A centralised platform developed to deliver welfare payments to Centrelink customers will replace part of the country’s 30-year-old Medicare payments system, Services Australia has confirmed.
iTnews can reveal the SAP-based platform, which has been built as part of the billion-dollar welfare payments infrastructure transformation (WPIT) program, will be shared with Medicare.
Dubbed ‘Payment Utility’, the platform is the result of two years of work to transform how the agency sends and receives more than $170 billion in welfare payments through Centrelink each year.
It is expected to simplify and automate both inbound and outbound payments and provide the ability to deliver combined, same-day payments by leveraging Australia's real-time New Payments Platform.
But the platform has been designed as a white-label service that can also used across Services Australia, as well as by other government agencies, in line with advice from the Digital Transformation Agency.
While the agency was still considering how the platform could be applied more broadly last year, a spokesperson has now confirmed the platform, which is currently progressing through the final stages of testing before use, will be adopted by Medicare and Child Support.
It follows Payment Utility's first release last July to process payments related to the Tasmanian Freight Equalisation Scheme, a program offering financial assistance to shippers of eligible non-bulk goods across the Bass Strait.
“The Payment Utility platform is in its final stages of testing and preparation prior to wider use,” the spokesperson told iTnews.
“Over the next few years, the platform will be extended to cover all Centrelink, Medicare and Child Support payments as well as other payments.
“The platform has been designed and built as a whole-of-government asset, and will be available for use by other government departments and agencies.”
A series of future platform releases are then expected to follow until mid-2022.
Services Australia has also confirmed that IBM will supply the IT infrastructure behind the platform until the end of 2022, having secured a $15 million contract late last year to install Power9 infrastructure.
“This contract includes hardware, software, and services to design, build, install and support the infrastructure solution, which is an ongoing process,” the spokesperson said.
Real-time Medicare payments
While Payment Utility won't play any part in the calculation of Medicare claims, the platform will replace an important front-end component of the existing legacy Medicare payments processing system.
The ageing mainframe platform - also known as the health and aged care payments system - has been used for more than 30 years to deliver Medicare, Pharmaceutical Benefits Scheme, veterans and aged care payments.
But since the Department of Health shelved plans to replace the system, more than two years into the procurement, there has been a question mark over the long-term viability of what is a mission-critical system.
As iTnews revealed in August 2018, the Department of Health opted against proceeding with the procurement of a proposed cloud-based digital payments platform, choosing to improve the existing system run by the then Department of Human Services instead.
The procurement began after the government was forced to abandon plans to outsource Medicare payment processing in the wake of the so-called ‘Mediscare’ campaign in the run-up to the 2016 federal election, and commit to keeping the back-end owned and operated by the public sector.
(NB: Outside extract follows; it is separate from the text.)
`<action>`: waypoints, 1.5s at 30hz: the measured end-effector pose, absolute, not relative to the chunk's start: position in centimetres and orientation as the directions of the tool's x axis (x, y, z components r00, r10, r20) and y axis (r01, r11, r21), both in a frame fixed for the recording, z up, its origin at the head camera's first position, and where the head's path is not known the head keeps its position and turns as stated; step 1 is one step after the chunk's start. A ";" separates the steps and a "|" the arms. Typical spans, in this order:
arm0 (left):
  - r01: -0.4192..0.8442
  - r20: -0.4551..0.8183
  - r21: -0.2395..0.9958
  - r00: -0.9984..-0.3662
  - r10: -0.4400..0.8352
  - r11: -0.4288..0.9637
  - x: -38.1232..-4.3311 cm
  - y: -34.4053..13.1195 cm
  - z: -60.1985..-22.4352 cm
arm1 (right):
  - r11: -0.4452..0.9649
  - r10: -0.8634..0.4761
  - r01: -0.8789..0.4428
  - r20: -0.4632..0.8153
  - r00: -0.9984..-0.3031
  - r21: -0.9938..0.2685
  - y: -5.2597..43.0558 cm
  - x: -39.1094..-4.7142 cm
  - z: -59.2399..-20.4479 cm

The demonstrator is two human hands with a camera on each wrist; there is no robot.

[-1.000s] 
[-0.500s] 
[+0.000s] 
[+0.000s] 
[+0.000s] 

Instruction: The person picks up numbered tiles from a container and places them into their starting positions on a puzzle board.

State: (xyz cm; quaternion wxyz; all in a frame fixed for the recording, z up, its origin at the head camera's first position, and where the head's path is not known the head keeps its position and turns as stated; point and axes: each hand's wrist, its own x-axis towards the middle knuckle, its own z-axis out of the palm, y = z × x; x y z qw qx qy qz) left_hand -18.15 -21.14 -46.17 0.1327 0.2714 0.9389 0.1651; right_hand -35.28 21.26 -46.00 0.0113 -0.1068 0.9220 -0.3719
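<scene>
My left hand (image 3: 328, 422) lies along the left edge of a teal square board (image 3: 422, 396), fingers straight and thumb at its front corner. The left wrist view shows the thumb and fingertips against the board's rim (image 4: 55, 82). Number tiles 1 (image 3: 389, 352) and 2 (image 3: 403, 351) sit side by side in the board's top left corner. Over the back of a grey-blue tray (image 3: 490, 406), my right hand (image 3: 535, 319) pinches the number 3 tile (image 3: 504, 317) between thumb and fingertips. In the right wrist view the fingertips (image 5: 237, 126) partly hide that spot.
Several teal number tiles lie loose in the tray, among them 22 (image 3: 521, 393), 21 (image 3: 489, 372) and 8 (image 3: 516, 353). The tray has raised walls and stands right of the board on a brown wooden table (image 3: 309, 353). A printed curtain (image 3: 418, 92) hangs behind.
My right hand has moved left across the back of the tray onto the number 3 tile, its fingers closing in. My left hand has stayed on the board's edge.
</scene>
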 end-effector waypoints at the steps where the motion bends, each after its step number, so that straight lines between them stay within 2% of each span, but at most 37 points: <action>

Since dumping the procurement, the government has continued to bleed cash trying to resuscitate the system, which found to be suffering an increasing number of outages in 2018 as a result of its continuing deterioration.
In December, Services Australia received $37 million to perform “essential” maintenance on the payments system to ensure that it continues to operate during the 2019-20 financial year.
The government has provided approximately $210 million towards the Medicare payments systems since 2017, more than half of which was provided in the 2018 federal budget.
Update 5:30pm 30 April: Service Australia has clarified that Payment Utility is not a like-for-like replacement of the Medicare payments system and will not be used for the calculation of claims.